I need to calculate the annual increase rate (both absolute and relative) of a set of data. However, I do not have the raw data for each year. I only have the data averaged for each of several years as listed in the table below.
# | Duration | Middle year | Average amount (kg/year) |
---|---|---|---|
1 | 1980-1990 | 1985 | a1 |
2 | 1991-1995 | 1993 | a2 |
3 | 1996-2000 | 1998 | a3 |
4 | 2001-2005 | 2003 | a4 |
5 | 2006-2010 | 2008 | a5 |
6 | 2011-2015 | 2013 | a6 |
I can think of two methods to calculate the annual increase rate but have several questions.
Method 1:
The annual increase rate r was calculated as
$$r = (a_6-a_1)/n$$ where n is the number of years.
Q1: How to determine the number of years n?
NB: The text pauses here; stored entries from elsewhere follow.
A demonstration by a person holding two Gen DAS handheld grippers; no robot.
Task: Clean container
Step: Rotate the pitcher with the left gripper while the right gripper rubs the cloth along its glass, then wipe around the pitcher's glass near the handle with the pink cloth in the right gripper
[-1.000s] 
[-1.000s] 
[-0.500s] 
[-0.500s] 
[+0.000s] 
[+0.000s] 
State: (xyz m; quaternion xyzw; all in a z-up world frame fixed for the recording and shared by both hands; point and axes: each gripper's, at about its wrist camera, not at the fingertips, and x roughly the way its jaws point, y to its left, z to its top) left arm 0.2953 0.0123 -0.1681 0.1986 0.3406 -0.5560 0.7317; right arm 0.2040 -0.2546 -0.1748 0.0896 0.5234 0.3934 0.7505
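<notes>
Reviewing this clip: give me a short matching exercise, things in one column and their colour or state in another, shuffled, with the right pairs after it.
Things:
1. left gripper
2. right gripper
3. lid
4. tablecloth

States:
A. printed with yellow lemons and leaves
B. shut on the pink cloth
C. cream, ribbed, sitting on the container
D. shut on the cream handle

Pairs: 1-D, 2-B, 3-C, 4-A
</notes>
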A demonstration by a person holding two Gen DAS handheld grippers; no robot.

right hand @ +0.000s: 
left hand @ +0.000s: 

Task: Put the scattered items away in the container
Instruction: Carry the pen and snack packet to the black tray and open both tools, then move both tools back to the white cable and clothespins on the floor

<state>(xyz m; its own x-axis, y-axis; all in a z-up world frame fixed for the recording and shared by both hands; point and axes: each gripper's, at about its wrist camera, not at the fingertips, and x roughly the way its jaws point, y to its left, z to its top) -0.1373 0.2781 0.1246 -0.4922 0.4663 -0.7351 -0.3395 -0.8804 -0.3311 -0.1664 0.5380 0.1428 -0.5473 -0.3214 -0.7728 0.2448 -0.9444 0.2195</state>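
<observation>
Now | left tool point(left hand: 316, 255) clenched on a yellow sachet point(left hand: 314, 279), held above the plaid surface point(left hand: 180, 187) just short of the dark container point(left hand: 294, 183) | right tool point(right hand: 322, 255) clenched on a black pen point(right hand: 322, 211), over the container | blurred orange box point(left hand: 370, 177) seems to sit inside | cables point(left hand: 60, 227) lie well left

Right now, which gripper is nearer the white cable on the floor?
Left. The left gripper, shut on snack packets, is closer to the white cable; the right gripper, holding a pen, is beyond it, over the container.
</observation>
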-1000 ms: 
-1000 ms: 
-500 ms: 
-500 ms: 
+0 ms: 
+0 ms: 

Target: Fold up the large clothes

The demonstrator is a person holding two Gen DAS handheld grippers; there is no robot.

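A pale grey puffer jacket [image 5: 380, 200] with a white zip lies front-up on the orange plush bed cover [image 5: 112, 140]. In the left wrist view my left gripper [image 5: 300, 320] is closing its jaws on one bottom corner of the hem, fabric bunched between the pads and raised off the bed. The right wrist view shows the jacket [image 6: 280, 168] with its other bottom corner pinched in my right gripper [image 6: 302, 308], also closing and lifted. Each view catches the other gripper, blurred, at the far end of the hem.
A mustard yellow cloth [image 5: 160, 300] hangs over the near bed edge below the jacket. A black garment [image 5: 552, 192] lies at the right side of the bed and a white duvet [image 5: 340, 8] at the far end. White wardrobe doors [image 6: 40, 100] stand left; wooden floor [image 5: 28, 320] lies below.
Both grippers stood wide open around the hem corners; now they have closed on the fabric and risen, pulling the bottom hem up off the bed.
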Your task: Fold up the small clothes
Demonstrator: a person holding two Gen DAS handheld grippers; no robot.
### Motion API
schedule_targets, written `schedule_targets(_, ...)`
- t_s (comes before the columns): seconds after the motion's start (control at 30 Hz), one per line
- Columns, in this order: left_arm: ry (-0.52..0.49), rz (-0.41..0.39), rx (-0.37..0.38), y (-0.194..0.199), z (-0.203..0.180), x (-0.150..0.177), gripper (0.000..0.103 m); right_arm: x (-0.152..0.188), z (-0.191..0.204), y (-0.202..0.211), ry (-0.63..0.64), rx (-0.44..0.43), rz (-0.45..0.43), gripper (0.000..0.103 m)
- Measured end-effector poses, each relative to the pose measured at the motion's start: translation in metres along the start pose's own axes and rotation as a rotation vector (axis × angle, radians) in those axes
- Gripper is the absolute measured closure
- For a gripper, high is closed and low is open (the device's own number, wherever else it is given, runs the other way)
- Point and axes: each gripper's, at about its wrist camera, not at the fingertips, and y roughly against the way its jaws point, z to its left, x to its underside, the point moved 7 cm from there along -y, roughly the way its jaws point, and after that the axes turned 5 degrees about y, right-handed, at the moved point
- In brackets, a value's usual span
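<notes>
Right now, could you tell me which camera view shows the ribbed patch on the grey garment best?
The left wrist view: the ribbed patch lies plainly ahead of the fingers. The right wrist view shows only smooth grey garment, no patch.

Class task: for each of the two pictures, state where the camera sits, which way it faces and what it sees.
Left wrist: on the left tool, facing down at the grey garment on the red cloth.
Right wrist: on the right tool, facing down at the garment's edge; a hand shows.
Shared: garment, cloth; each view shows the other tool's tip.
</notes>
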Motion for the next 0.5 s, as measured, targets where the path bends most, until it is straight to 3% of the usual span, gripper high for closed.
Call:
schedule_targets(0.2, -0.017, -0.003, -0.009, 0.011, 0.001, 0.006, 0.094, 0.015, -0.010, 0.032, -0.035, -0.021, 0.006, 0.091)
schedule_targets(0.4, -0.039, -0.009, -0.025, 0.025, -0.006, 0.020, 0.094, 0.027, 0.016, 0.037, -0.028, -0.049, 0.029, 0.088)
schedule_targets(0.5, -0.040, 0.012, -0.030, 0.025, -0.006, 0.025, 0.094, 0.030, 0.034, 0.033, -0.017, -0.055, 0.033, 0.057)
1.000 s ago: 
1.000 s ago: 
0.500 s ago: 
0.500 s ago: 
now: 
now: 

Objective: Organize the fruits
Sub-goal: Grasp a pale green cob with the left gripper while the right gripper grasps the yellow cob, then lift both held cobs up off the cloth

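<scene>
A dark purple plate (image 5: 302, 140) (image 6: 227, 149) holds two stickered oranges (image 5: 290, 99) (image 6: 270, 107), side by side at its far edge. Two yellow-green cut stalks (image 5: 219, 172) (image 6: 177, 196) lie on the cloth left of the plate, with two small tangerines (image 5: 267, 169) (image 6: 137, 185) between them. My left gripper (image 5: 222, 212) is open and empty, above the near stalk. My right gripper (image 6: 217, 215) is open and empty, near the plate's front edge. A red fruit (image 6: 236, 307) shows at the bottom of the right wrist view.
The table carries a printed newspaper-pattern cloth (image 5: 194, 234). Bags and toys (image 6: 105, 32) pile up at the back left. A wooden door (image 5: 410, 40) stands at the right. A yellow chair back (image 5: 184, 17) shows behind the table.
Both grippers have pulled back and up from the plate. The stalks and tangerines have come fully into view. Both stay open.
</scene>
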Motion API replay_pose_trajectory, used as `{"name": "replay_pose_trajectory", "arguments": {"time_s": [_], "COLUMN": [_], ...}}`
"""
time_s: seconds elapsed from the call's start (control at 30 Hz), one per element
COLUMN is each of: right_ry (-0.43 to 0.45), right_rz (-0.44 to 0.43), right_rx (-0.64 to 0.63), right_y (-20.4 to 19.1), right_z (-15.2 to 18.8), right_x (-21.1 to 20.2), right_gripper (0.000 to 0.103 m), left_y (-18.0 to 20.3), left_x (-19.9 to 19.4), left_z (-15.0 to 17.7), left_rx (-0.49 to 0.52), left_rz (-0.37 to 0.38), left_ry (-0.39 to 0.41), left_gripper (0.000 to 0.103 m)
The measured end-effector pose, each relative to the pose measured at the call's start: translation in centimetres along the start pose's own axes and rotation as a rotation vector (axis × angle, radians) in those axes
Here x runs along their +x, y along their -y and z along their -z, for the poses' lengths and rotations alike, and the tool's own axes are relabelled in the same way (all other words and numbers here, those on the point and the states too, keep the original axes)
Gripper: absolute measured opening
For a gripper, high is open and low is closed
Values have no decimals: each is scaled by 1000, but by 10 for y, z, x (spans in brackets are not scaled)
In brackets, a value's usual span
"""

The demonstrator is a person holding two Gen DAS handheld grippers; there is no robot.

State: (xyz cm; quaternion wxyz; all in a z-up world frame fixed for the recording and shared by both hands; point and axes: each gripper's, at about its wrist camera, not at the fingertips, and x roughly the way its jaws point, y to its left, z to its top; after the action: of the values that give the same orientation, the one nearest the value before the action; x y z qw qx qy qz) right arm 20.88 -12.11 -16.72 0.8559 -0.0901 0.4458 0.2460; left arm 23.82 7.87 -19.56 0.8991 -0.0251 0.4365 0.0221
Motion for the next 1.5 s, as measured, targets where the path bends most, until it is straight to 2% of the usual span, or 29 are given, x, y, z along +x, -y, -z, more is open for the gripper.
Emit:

Shall I calculated (1) using the beginning of each period $$n = 2015-1980 + 1 = 36 \: years$$ or (2) using the middle year of each period as
$$n = 2013- 1985+1 = 29 \: years$$ For me, it seems that (2) is more reasonable since each number should not represent the beginning of the period but the middle.
Q2: The relative increase rate RR should be calculated (1) as $$RR = r/n$$ or by (2) solving the equation $$a_1(1+RR)^n = a_6$$ The number n also represents the number of years. (1) Assumes the first data as the reference while (2) assumes the previous data as referrence. I am not sure which method is the common accepted one.
Method 2
A linear regression is done between the data (a1 to a6) and the year and the resultant equation y = kx + b. The number k will be the annual increase rate. And the relative increase rate (RR) can be calculated as $$RR = k/n$$ where n is the number of years (same as that in Method 1).
Q3: For the regression analysis, shall I use the begging of each period of the middle of each period?
Q4: Comparing Method 1 and Method 2, which is more reasonable? Since I have to show the plot with the regression equation, I would prefer Method 2 to make the number in the text and in the plot consistent in Method 2 is acceptable.